YOUR ASSIGNMENT:
Nothing in the records should differ when you write them out again.
START EXTRACTED ENTRIES
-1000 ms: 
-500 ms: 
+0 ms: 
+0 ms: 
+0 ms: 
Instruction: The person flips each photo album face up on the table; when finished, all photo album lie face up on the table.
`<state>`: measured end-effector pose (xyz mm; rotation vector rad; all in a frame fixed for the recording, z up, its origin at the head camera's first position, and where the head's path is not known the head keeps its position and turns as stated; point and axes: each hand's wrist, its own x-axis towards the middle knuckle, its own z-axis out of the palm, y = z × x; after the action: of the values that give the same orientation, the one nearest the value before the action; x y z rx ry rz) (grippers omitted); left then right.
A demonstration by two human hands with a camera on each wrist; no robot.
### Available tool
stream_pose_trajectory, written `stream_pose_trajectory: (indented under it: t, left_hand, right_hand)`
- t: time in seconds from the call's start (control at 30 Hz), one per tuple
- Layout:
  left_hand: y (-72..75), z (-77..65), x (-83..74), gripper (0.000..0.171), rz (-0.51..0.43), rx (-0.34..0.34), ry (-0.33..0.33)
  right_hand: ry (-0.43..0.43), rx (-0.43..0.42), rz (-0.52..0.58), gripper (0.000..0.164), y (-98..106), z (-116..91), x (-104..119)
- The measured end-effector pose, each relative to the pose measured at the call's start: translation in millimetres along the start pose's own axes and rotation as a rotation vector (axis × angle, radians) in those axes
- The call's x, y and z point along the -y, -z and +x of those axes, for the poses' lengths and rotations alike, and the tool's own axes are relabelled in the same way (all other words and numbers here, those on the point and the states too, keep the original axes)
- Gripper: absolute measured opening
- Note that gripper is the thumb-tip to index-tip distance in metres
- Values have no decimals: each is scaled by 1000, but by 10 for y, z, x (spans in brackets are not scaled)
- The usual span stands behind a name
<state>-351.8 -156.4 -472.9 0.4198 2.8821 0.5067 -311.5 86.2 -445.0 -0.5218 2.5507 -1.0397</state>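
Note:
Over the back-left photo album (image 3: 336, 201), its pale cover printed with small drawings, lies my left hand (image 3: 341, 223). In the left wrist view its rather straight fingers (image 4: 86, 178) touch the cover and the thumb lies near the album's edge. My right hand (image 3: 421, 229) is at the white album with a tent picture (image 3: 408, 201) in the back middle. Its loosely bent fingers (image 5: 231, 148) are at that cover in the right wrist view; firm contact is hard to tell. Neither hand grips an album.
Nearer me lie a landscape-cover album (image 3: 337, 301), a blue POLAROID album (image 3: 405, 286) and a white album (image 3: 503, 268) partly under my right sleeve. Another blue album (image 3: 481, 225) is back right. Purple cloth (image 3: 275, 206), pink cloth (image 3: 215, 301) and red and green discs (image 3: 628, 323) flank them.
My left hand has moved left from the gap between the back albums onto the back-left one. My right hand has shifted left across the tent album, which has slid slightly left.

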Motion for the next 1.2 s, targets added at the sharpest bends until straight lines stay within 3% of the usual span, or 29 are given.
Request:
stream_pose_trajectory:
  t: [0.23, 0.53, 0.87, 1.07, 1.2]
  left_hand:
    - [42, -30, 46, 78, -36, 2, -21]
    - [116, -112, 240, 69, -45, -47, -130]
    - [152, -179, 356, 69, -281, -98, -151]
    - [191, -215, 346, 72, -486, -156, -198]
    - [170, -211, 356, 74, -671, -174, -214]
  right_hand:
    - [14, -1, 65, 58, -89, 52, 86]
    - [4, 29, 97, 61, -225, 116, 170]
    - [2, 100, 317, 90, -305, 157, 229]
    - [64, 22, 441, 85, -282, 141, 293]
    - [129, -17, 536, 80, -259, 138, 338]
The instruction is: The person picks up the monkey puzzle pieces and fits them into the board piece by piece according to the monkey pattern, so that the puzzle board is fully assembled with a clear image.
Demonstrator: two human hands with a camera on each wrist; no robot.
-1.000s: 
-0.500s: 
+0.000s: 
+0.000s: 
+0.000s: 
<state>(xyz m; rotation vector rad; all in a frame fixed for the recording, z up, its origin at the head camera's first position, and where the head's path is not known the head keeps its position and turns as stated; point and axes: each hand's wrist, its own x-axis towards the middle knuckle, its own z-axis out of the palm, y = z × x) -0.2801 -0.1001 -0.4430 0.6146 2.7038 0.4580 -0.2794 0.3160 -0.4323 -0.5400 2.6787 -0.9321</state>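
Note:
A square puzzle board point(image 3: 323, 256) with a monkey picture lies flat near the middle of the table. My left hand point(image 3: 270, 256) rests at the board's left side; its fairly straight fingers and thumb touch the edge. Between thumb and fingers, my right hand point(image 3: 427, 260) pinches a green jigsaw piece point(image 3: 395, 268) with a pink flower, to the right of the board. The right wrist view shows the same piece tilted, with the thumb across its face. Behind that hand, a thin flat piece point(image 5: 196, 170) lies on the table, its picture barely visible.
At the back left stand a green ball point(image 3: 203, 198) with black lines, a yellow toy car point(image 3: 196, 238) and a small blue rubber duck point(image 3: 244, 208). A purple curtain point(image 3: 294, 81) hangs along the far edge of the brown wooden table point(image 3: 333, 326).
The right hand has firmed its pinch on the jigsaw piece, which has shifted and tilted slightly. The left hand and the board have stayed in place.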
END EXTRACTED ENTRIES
ANSWER SPACE:
-1000 ms: 
-500 ms: 
+0 ms: 
+0 ms: 
+0 ms: 
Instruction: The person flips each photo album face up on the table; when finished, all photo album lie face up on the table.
`<state>`: measured end-effector pose (xyz mm; rotation vector rad; all in a frame fixed for the recording, z up, its origin at the head camera's first position, and where the head's path is not known the head keeps its position and turns as stated; point and axes: each hand's wrist, its own x-axis towards the middle knuckle, its own z-axis out of the palm, y = z × x; after the action: of the values that give the same orientation, the one nearest the value before the action; x y z rx ry rz) (grippers omitted); left then right.
A demonstration by two human hands with a camera on each wrist; no robot.
### Available tool
stream_pose_trajectory, written `stream_pose_trajectory: (indented under it: t, left_hand, right_hand)`
- t: time in seconds from the call's start (control at 30 Hz), one per tuple
- Layout:
  left_hand: y (-72..75), z (-77..65), x (-83..74), gripper (0.000..0.171), rz (-0.51..0.43), rx (-0.34..0.34), ry (-0.33..0.33)
  right_hand: ry (-0.43..0.43), rx (-0.43..0.42), rz (-0.52..0.58), gripper (0.000..0.164), y (-98..106), z (-116..91), x (-104..119)
- The measured end-effector pose, each relative to the pose measured at the call's start: translation in millimetres along the start pose's own axes and rotation as a rotation vector (axis × angle, radians) in those axes
- The call's x, y and z point along the -y, -z and +x of those axes, for the poses' lengths and rotations alike, and the tool's own axes are relabelled in the same way (all other words and numbers here, those on the point and the states too, keep the original axes)
- Gripper: absolute measured opening
- Note that gripper is the thumb-tip to index-tip distance in metres
- Values have no decimals: each is scaled by 1000, but by 10 for y, z, x (spans in brackets are not scaled)
- The usual span stands behind a name
<state>-351.8 -156.4 -472.9 0.4198 2.8821 0.5067 -311.5 86.2 -445.0 -0.5218 2.5507 -1.0397</state>
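Note:
Over the back-left photo album (image 3: 336, 201), its pale cover printed with small drawings, lies my left hand (image 3: 341, 223). In the left wrist view its rather straight fingers (image 4: 86, 178) touch the cover and the thumb lies near the album's edge. My right hand (image 3: 421, 229) is at the white album with a tent picture (image 3: 408, 201) in the back middle. Its loosely bent fingers (image 5: 231, 148) are at that cover in the right wrist view; firm contact is hard to tell. Neither hand grips an album.
Nearer me lie a landscape-cover album (image 3: 337, 301), a blue POLAROID album (image 3: 405, 286) and a white album (image 3: 503, 268) partly under my right sleeve. Another blue album (image 3: 481, 225) is back right. Purple cloth (image 3: 275, 206), pink cloth (image 3: 215, 301) and red and green discs (image 3: 628, 323) flank them.
My left hand has moved left from the gap between the back albums onto the back-left one. My right hand has shifted left across the tent album, which has slid slightly left.
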
Motion for the next 1.2 s, targets added at the sharpest bends until straight lines stay within 3% of the usual span, or 29 are given.
Request:
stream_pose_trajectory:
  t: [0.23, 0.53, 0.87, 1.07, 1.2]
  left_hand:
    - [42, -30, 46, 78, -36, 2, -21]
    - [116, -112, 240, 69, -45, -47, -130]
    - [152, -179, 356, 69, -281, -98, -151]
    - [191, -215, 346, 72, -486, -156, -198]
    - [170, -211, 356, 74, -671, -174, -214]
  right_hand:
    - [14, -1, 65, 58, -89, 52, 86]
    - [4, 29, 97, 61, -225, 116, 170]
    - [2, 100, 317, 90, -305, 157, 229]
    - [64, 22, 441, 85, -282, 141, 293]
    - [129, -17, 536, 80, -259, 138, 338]
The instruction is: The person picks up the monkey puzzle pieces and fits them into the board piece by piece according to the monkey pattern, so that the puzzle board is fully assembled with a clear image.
Demonstrator: two human hands with a camera on each wrist; no robot.
-1.000s: 
-0.500s: 
+0.000s: 
+0.000s: 
+0.000s: 
<state>(xyz m; rotation vector rad; all in a frame fixed for the recording, z up, its origin at the head camera's first position, and where the head's path is not known the head keeps its position and turns as stated; point and axes: each hand's wrist, its own x-axis towards the middle knuckle, its own z-axis out of the palm, y = z × x) -0.2801 -0.1001 -0.4430 0.6146 2.7038 0.4580 -0.2794 0.3160 -0.4323 -0.5400 2.6787 -0.9321</state>
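Note:
A square puzzle board point(image 3: 323, 256) with a monkey picture lies flat near the middle of the table. My left hand point(image 3: 270, 256) rests at the board's left side; its fairly straight fingers and thumb touch the edge. Between thumb and fingers, my right hand point(image 3: 427, 260) pinches a green jigsaw piece point(image 3: 395, 268) with a pink flower, to the right of the board. The right wrist view shows the same piece tilted, with the thumb across its face. Behind that hand, a thin flat piece point(image 5: 196, 170) lies on the table, its picture barely visible.
At the back left stand a green ball point(image 3: 203, 198) with black lines, a yellow toy car point(image 3: 196, 238) and a small blue rubber duck point(image 3: 244, 208). A purple curtain point(image 3: 294, 81) hangs along the far edge of the brown wooden table point(image 3: 333, 326).
The right hand has firmed its pinch on the jigsaw piece, which has shifted and tilted slightly. The left hand and the board have stayed in place.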

With this, the exercise is finished.